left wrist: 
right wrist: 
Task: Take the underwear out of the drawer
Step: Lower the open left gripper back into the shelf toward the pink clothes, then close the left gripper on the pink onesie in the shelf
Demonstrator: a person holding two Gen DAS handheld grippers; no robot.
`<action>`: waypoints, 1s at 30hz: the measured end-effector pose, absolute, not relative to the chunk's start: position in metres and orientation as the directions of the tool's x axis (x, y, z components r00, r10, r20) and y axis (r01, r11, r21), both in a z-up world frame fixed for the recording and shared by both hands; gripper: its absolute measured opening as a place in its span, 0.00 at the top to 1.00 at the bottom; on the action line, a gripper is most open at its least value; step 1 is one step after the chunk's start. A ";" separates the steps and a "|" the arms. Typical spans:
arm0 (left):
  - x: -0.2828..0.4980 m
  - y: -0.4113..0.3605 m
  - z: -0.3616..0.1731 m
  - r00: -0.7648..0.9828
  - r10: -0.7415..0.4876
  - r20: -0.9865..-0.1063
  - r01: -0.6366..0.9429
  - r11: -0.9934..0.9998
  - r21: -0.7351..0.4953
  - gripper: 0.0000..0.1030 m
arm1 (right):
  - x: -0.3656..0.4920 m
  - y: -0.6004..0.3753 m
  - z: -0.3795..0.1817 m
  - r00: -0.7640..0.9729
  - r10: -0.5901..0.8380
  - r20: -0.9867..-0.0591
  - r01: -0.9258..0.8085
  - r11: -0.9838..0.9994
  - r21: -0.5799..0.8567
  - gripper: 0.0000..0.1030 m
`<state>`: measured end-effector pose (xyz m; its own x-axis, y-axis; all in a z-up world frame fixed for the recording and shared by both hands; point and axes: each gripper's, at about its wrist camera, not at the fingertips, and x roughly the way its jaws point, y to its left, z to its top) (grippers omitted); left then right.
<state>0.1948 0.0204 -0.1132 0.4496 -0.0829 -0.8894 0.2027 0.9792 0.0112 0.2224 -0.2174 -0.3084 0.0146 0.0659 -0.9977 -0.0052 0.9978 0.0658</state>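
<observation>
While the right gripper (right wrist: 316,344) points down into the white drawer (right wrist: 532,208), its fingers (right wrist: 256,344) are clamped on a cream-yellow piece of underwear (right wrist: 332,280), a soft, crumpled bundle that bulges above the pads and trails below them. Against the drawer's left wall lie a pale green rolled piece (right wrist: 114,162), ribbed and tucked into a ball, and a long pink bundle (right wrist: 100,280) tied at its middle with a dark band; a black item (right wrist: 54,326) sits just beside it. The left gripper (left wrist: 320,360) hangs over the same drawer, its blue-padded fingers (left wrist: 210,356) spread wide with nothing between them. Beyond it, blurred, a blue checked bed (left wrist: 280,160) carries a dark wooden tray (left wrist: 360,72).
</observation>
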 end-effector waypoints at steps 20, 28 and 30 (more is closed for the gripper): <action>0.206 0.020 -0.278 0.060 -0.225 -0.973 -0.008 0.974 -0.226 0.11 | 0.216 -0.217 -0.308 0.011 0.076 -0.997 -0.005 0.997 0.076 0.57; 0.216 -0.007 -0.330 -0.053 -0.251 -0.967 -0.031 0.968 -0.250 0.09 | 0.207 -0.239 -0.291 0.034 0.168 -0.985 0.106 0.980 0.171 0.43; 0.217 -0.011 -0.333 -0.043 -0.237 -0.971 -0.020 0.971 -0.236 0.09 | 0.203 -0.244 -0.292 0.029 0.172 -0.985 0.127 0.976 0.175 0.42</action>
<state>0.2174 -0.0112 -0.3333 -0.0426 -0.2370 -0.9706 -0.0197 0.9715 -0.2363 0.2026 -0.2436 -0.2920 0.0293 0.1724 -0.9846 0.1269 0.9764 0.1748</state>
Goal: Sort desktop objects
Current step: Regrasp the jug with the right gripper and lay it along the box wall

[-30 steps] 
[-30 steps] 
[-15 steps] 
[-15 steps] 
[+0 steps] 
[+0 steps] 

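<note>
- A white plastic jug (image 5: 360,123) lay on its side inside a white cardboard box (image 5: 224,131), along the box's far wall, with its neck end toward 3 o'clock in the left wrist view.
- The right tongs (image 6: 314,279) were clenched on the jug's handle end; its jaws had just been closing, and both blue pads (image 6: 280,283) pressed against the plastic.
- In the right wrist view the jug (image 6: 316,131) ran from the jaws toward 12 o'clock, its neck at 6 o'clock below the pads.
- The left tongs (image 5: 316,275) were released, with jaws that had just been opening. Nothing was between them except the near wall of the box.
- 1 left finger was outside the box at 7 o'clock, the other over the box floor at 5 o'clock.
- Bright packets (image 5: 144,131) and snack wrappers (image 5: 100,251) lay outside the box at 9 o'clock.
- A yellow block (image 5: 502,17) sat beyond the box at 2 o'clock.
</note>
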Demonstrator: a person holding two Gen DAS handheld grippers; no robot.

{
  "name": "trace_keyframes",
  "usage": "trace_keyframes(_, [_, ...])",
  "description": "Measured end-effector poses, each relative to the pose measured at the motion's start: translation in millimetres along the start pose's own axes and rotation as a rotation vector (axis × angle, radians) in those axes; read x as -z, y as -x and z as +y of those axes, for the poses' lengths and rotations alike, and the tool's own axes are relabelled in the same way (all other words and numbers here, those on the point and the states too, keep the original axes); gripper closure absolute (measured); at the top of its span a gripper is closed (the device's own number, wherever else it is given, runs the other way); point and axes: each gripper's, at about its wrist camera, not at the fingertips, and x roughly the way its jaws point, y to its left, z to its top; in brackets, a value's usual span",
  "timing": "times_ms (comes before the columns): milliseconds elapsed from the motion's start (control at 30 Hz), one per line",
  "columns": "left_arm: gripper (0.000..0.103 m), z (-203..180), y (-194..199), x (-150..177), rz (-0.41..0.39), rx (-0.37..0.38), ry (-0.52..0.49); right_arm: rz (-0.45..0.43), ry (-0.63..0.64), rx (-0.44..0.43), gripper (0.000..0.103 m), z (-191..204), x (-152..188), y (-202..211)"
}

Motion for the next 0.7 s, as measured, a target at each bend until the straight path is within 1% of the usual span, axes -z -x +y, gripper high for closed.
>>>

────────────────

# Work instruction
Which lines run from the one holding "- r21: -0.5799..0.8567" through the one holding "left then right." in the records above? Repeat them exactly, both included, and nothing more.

# Your response
  - r21: -0.5799..0.8567
  - gripper: 0.0000..0.1030 m
`<state>`: measured end-effector pose (xyz m; its own x-axis, y-axis; all in a z-up world frame fixed for the recording and shared by both hands; point and axes: each gripper's, at about its wrist camera, not at the fingertips, and x roughly the way its jaws point, y to its left, z to its top) (grippers omitted); left then right.

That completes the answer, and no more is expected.